▶ _WHAT TO PRODUCE_:
An exact copy of the records below is needed, with every picture left out.

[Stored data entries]

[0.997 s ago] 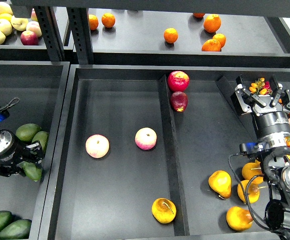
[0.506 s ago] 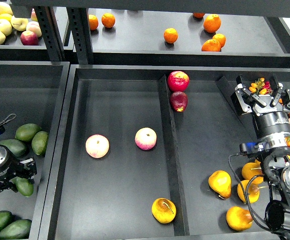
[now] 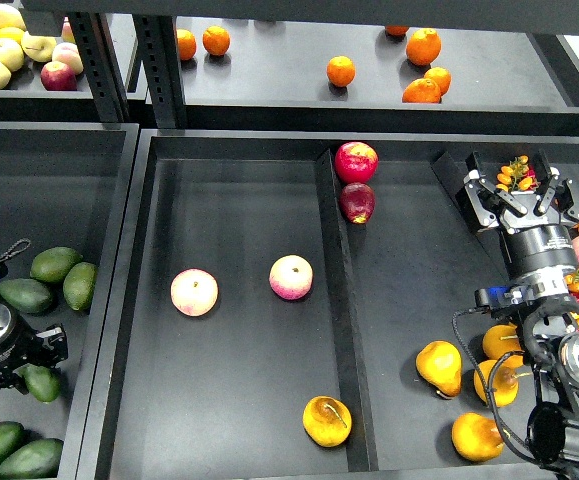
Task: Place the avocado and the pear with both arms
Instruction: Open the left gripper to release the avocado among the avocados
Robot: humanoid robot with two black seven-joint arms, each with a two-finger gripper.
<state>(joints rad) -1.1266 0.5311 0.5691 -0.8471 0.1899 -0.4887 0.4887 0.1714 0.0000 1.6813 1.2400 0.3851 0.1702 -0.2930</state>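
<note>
At far left, in the left-hand bin, the left gripper sits low among a cluster of dark green fruit. It is seen from behind and dark, so I cannot tell whether its fingers stand wide or narrow. One avocado lies touching the gripper's lower right side, partly hidden by it; whether it is held cannot be told. Three more green avocados lie just above and to the right of the gripper, and two others rest at the bottom left corner.

On the middle tray, two pink-yellow peaches lie apart from each other on the left compartment floor. The pear, yellow-orange with a brown blotch and thin stem, rests near the front of that compartment, just beside the central divider. Two dark red fruits sit at the back, against the divider's far end, one just in front of the other.

To the right, the right gripper hangs at the rear of the right compartment with its fingers spread wide and nothing between them. Several further yellow-orange pears lie grouped beside the arm's lower section, near the front right.

Along the upper shelf, apples occupy the far left and oranges are scattered towards the right.
</note>
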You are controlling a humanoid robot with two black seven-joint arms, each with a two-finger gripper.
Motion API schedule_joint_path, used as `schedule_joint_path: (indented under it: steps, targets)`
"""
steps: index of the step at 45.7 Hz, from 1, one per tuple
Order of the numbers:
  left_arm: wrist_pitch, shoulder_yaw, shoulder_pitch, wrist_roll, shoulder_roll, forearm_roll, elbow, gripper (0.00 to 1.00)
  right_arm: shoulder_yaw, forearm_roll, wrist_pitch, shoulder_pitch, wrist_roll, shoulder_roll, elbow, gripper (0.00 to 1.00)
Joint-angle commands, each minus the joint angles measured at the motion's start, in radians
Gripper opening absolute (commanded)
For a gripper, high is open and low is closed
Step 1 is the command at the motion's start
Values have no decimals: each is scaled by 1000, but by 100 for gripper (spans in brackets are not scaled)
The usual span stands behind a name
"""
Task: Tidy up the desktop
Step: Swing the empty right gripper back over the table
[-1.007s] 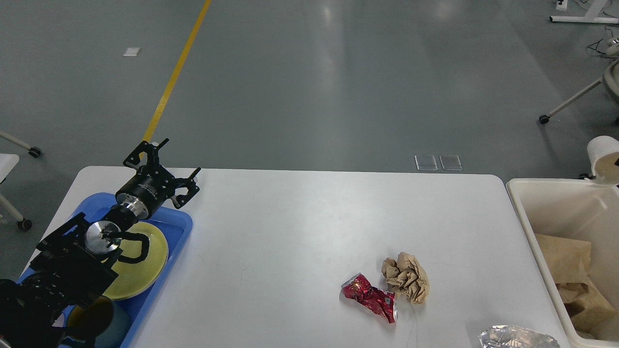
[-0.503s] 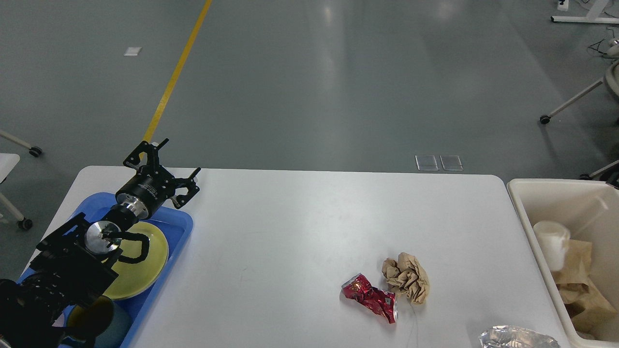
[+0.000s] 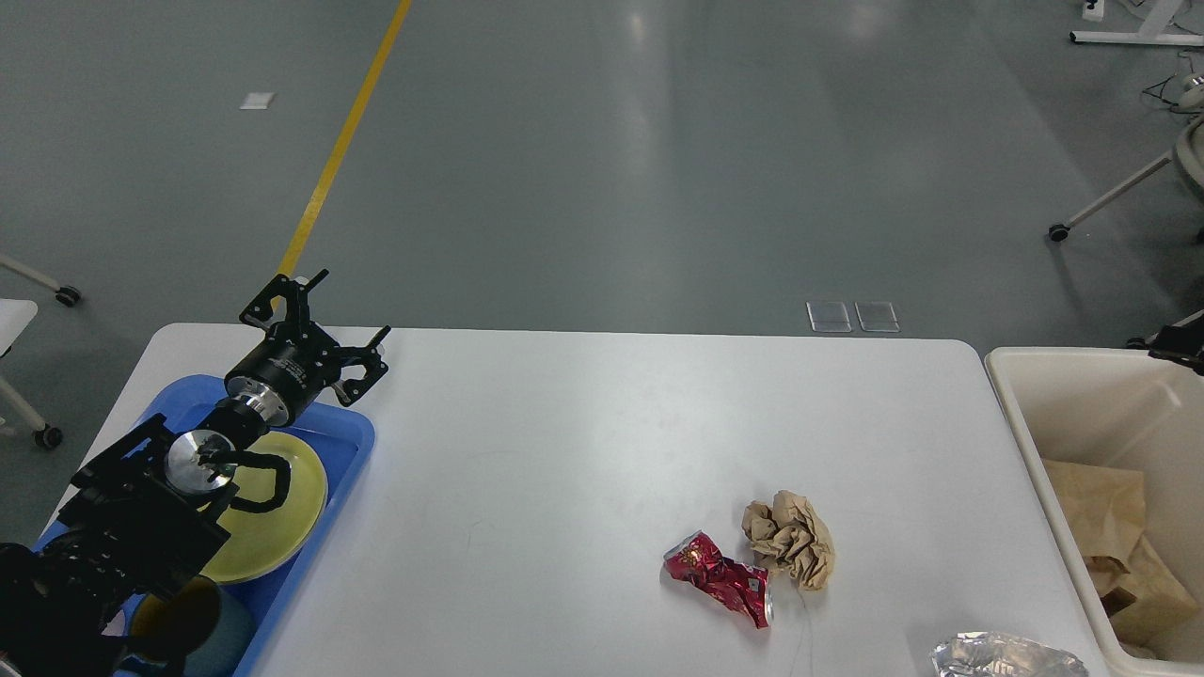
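Bench [image 3: 564,442] fills the lower view, white. Left claw [image 3: 315,324] hangs over the bench's far-left corner, above the tray [image 3: 353,434] rim, fingers spread, holding nothing. Right claw [image 3: 1171,340] only peeks in at the right edge over the bin [image 3: 1021,423] (can't tell its state). Trash left on the bench: red wrapper [image 3: 720,575] touching a paper ball [image 3: 790,538], foil [image 3: 1006,655] at the near edge. Step looks like between picks. Next move likely calls for the right arm reaching to the paper or wrapper, then carrying it to the bin.
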Motion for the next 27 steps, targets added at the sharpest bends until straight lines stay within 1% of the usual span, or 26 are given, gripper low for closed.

▶ _ANSWER TO THIS EXERCISE_:
[0.997 s ago] 
[0.506 s ago] 
[now] 
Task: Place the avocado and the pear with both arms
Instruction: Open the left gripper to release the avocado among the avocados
Robot: humanoid robot with two black seven-joint arms, each with a two-finger gripper.
<state>(joints rad) -1.1266 0.5311 0.5691 -0.8471 0.1899 -0.4887 0.4887 0.1714 0.0000 1.6813 1.2400 0.3851 0.1702 -0.2930</state>
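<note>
At far left, in the left-hand bin, the left gripper sits low among a cluster of dark green fruit. It is seen from behind and dark, so I cannot tell whether its fingers stand wide or narrow. One avocado lies touching the gripper's lower right side, partly hidden by it; whether it is held cannot be told. Three more green avocados lie just above and to the right of the gripper, and two others rest at the bottom left corner.

On the middle tray, two pink-yellow peaches lie apart from each other on the left compartment floor. The pear, yellow-orange with a brown blotch and thin stem, rests near the front of that compartment, just beside the central divider. Two dark red fruits sit at the back, against the divider's far end, one just in front of the other.

To the right, the right gripper hangs at the rear of the right compartment with its fingers spread wide and nothing between them. Several further yellow-orange pears lie grouped beside the arm's lower section, near the front right.

Along the upper shelf, apples occupy the far left and oranges are scattered towards the right.
</note>
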You are controlling a humanoid robot with two black seven-joint arms, each with a two-finger gripper.
Motion API schedule_joint_path, used as `schedule_joint_path: (indented under it: steps, targets)`
"""
steps: index of the step at 45.7 Hz, from 1, one per tuple
Order of the numbers:
  left_arm: wrist_pitch, shoulder_yaw, shoulder_pitch, wrist_roll, shoulder_roll, forearm_roll, elbow, gripper (0.00 to 1.00)
  right_arm: shoulder_yaw, forearm_roll, wrist_pitch, shoulder_pitch, wrist_roll, shoulder_roll, elbow, gripper (0.00 to 1.00)
Joint-angle commands, each minus the joint angles measured at the motion's start, in radians
Gripper opening absolute (commanded)
For a gripper, high is open and low is closed
Step 1 is the command at the motion's start
Values have no decimals: each is scaled by 1000, but by 100 for gripper (spans in brackets are not scaled)
The usual span stands behind a name
"""
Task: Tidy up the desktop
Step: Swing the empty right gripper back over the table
[-1.007s] 
[-0.503s] 
[+0.000s] 
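Bench [image 3: 564,442] fills the lower view, white. Left claw [image 3: 315,324] hangs over the bench's far-left corner, above the tray [image 3: 353,434] rim, fingers spread, holding nothing. Right claw [image 3: 1171,340] only peeks in at the right edge over the bin [image 3: 1021,423] (can't tell its state). Trash left on the bench: red wrapper [image 3: 720,575] touching a paper ball [image 3: 790,538], foil [image 3: 1006,655] at the near edge. Step looks like between picks. Next move likely calls for the right arm reaching to the paper or wrapper, then carrying it to the bin.
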Motion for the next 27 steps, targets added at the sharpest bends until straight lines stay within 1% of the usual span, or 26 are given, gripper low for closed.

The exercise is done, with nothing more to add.